Wenn es dunkel wird, produziert der menschliche Körper das aus Serotonin gewonnene Hormon Melatonin – und man wird müde. In den Wintermonaten ist es also völlig normal öfter ermattet oder etwas ruhebedürftig zu sein – und es ist durchaus gesund, etwas länger zu schlafen. Dadurch, dass das Melatonin in der Tiefschlafphase die Ausschüttung des Wachstumshormons Somatropin stimuliert und als Antioxidans wirkt, ist ausreichender Schlaf für die Gesundheit des Menschen wertvoll und wichtig. Schichtarbeiter und notorische Nachtschwärmer gehen deshalb eine Gefahr ein, langfristig zu erkranken.

Eine „Winterdepression“ muss man möglicherweise nicht sofort mit Medikamenten behandeln – vielleicht sollte man es stattdessen lieber mit einer Extraportion Schlaf, einigen Sonnenspaziergängen und Gelassenheit probieren. Nicht immer muss man auf Hochtouren durchs Leben hetzen. Über den Tod zu sprechen, fällt vielen Menschen schwer. Auch die Tatsache, dass wir vor unserer Geburt vermutlich nicht existierten, ist nicht leicht zu begreifen. Während die meisten Naturreligionen den unabwendbaren und vorbestimmten Kreislauf des Lebens – und Sterbens betonen, gibt es in der modernen Welt genügend Menschen, die vor dem natürlichen Zyklus des Verdorrens, Verblühens und Absterbens die Augen verschließen.

Vermutlich haben jene mit der eigenen Endlichkeit, Vergänglichkeit und dem Ableben ein größeres Problem. Das ewige Werden und Wandeln, ebenso der offensichtliche Spruch des Philosophen Heraklit, wonach alles fließt („Panta rhei“), deuten auf die alte Weisheit, wonach das Sein erst im Werden des Ganzen zu erreichen ist. Nur – wie sollen wir mit dieser Erkenntnis umgehen? Archaische Riten und Kulte sowie naturverbundene und urwüchsige Traditionen und Bräuche verbinden seit jeher biologische und soziokulturelle Faktoren zu vielsinnigen und vielgestaltigen Feiern. Offenbar haben wir aber den Zugang zu diesen Ritualen längst verloren.

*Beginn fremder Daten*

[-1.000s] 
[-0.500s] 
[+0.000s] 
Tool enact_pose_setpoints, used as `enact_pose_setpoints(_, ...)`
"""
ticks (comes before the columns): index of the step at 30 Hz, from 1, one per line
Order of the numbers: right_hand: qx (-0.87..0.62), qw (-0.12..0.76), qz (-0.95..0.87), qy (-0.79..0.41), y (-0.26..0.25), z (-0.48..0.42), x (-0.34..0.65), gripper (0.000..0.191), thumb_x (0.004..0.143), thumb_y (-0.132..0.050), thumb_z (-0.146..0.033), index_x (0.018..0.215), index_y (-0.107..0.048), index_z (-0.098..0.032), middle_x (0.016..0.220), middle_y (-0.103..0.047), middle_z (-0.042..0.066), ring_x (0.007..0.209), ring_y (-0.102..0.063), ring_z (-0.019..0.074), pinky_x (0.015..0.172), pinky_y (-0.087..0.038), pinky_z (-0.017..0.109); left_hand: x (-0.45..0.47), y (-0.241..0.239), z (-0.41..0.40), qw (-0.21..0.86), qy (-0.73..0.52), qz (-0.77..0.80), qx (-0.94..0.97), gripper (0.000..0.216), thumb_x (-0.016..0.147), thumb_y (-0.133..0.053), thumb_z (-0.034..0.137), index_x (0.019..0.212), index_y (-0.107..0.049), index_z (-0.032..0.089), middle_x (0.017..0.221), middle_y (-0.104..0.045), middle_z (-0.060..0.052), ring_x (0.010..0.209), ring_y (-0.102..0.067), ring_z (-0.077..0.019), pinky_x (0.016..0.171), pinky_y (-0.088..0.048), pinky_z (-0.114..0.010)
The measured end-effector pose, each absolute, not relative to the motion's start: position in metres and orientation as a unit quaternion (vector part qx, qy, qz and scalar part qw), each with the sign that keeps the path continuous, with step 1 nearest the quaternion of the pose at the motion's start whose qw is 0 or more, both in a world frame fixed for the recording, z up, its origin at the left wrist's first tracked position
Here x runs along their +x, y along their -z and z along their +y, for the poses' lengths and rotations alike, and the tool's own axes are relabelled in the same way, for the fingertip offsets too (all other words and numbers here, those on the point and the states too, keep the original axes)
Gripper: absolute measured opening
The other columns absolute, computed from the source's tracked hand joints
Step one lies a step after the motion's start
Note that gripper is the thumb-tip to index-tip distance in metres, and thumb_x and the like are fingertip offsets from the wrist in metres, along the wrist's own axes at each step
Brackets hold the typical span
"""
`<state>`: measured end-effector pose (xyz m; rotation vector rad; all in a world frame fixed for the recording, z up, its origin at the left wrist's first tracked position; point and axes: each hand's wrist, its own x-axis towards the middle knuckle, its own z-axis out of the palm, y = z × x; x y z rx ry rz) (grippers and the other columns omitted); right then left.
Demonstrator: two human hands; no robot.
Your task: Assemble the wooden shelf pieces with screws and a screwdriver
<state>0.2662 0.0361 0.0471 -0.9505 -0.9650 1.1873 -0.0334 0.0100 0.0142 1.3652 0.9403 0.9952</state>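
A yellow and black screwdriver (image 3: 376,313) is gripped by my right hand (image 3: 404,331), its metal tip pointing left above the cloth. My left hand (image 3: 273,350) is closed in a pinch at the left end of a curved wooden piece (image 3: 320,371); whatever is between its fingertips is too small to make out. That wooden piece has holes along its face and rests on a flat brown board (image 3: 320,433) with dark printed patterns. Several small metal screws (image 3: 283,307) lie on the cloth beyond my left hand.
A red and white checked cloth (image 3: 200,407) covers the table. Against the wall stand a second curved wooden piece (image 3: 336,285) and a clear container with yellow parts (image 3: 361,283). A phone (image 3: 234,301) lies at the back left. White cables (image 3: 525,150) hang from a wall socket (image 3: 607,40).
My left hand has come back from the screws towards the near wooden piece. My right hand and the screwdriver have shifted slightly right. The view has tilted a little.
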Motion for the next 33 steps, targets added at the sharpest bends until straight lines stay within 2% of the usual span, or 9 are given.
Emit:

Gerade die Feste im Jahreskreis haben dem Menschen immer geholfen sich in seiner (Um-)welt sinnlich und spirituell zurechtzufinden – sie gaben Halt und Orientierung. Möglicherweise benötigen wir heute den Rhythmus der Natur viel mehr als uns bewusst ist. Wir Menschen brauchen die Natur – sie uns nicht.